-- PROMPT --
Set down the data again word for word. Skip any pictures.

--- PROVIDED ENTRIES Enclosed Below ---

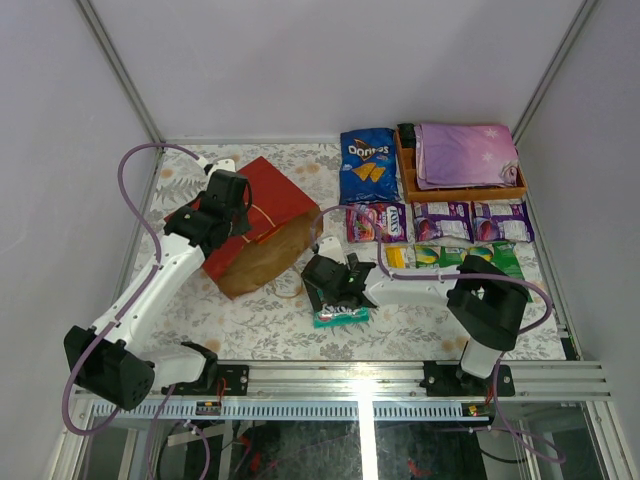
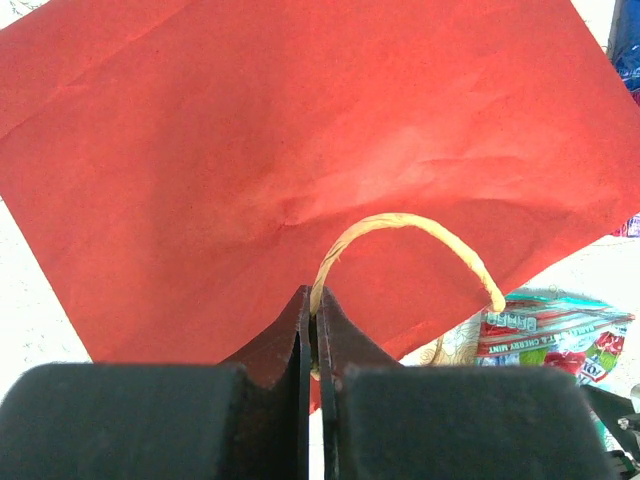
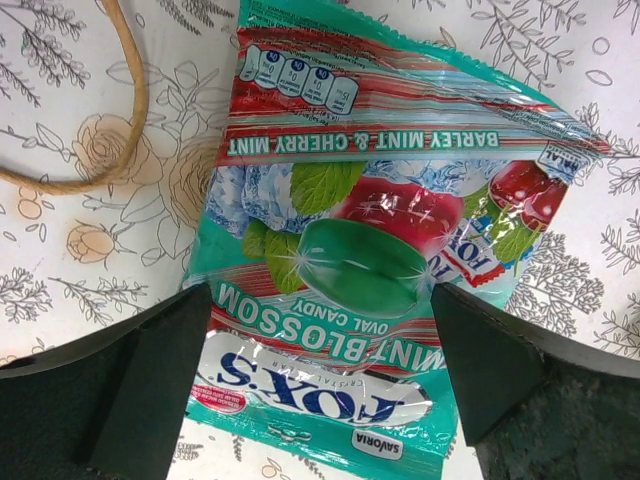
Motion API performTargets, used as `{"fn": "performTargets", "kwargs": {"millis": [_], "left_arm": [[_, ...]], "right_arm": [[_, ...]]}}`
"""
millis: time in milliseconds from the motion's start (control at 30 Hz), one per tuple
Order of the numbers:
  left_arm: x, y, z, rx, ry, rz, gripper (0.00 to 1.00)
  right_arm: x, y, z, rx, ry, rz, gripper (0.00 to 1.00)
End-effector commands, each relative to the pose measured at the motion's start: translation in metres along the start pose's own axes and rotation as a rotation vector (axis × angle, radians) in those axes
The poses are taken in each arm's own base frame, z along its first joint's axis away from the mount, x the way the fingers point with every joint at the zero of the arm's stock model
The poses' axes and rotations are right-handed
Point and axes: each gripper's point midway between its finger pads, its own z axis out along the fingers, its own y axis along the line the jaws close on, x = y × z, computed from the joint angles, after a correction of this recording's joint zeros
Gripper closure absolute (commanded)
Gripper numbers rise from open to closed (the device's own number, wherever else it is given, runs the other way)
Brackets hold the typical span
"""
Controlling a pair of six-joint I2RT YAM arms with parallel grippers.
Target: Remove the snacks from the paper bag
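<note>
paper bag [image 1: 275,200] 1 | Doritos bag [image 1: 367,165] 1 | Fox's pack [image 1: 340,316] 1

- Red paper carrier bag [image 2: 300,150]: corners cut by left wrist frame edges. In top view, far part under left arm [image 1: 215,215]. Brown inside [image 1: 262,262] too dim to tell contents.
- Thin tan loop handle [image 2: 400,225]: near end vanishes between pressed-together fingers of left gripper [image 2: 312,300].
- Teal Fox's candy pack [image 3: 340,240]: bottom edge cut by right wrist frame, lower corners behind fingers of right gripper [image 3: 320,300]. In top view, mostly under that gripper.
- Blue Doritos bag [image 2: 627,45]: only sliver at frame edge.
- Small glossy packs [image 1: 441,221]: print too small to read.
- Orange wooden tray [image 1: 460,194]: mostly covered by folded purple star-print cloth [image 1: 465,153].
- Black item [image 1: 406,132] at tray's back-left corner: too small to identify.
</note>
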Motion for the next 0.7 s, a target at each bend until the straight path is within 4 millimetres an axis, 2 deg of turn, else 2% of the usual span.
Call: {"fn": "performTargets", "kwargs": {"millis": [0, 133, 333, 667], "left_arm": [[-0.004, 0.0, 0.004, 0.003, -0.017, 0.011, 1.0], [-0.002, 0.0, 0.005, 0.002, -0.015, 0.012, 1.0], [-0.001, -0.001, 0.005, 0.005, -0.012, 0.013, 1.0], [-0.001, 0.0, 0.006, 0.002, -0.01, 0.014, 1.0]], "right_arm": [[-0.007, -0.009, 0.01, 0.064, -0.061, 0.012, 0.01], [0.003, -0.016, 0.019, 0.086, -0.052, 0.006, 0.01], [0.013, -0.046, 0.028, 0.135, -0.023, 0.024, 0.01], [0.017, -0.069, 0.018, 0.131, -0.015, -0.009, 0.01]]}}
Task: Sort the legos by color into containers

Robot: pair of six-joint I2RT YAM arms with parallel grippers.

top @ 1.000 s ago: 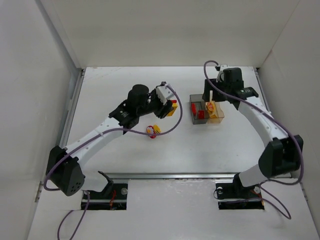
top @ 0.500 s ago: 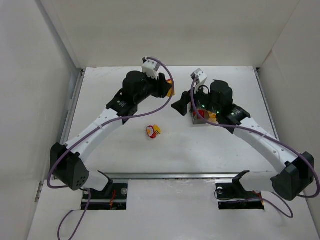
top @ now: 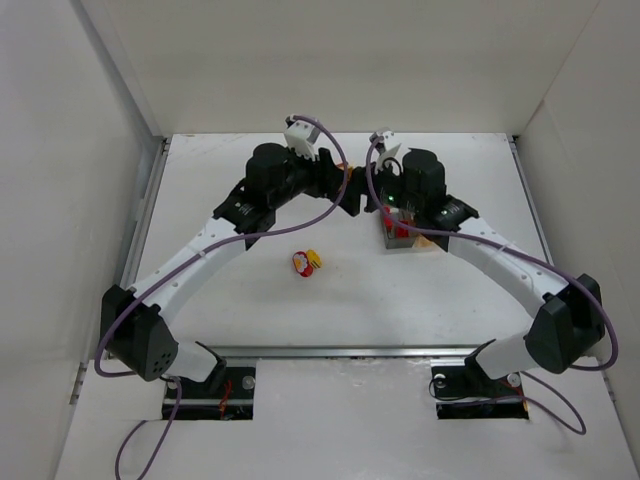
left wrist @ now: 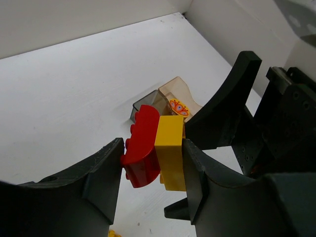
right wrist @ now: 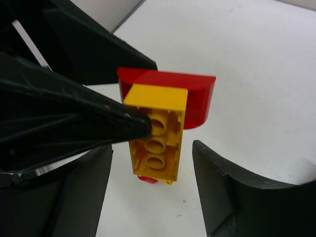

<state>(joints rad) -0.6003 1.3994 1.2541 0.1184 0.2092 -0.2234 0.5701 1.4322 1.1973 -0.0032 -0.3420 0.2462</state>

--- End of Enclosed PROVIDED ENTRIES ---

-- RESPONSE AREA --
Motion API performTargets, used as `{"fn": "performTargets", "kwargs": {"millis": [_], "left_arm": [[_, ...]], "right_arm": [[_, ...]]}}`
"""
millis: time in milliseconds from the motion's start (control at 30 Hz), one per tuple
Order of the numbers:
  left_arm: x, y, z, rx, ry, rz, gripper (0.00 to 1.00)
  right_arm: x, y, z, rx, ry, rz, gripper (0.00 to 1.00)
End-effector commands, each relative to the pose measured at the motion's start: translation in metres along the start pose's own axes and rotation as a rotation vector (axis × angle, radians) in those axes
The poses are taken in each arm's own base frame, z along its first joint's axis away from the mount, x the way the fingers point with every joint at the zero of the arm's stock model
The poses' axes and rotations are right-handed
Point and axes: each gripper's point midway between its finger pads, its own z axis out along the fingers, its own y axis along the line the jaws close on, x = y × z, computed from the joint angles, after a correction of this recording's joint zeros
Gripper closure absolute (commanded)
Gripper numbers rise from open to closed (the device's own number, wherever else it is given, runs the other way)
Brackets hold the typical span
"""
Controlling a pair of six-joint I2RT YAM arms with parallel grippers.
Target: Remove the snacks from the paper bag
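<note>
paper bag [image 1: 275,200] 1 | Doritos bag [image 1: 367,165] 1 | Fox's pack [image 1: 340,316] 1

- Red paper carrier bag [image 2: 300,150]: corners cut by left wrist frame edges. In top view, far part under left arm [image 1: 215,215]. Brown inside [image 1: 262,262] too dim to tell contents.
- Thin tan loop handle [image 2: 400,225]: near end vanishes between pressed-together fingers of left gripper [image 2: 312,300].
- Teal Fox's candy pack [image 3: 340,240]: bottom edge cut by right wrist frame, lower corners behind fingers of right gripper [image 3: 320,300]. In top view, mostly under that gripper.
- Blue Doritos bag [image 2: 627,45]: only sliver at frame edge.
- Small glossy packs [image 1: 441,221]: print too small to read.
- Orange wooden tray [image 1: 460,194]: mostly covered by folded purple star-print cloth [image 1: 465,153].
- Black item [image 1: 406,132] at tray's back-left corner: too small to identify.
</note>
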Motion for the next 0.7 s, a target at each bend until the straight path is within 4 millimetres an axis, 2 deg of turn, else 2% of the usual span.
Call: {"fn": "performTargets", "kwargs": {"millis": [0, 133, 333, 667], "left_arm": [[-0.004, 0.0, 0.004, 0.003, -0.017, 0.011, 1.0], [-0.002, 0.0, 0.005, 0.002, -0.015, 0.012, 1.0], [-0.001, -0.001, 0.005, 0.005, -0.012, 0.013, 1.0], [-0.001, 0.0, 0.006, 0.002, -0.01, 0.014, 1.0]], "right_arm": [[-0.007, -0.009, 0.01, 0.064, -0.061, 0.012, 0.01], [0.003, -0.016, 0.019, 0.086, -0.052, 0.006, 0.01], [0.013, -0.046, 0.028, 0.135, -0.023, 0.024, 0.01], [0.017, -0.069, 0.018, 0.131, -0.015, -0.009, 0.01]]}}
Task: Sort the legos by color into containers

Robot: pair of six-joint I2RT YAM arms with parallel grippers.

top @ 1.000 s ago: 
top @ 0.500 s ago: 
top @ now: 
left wrist @ now: 
right wrist @ now: 

<state>(joints rad) -0.6003 1.3994 1.2541 0.1184 0.2092 -0.2234 0.5701 1.4322 1.1973 -0.0032 -0.3420 0.2462</state>

There's no more to this exercise.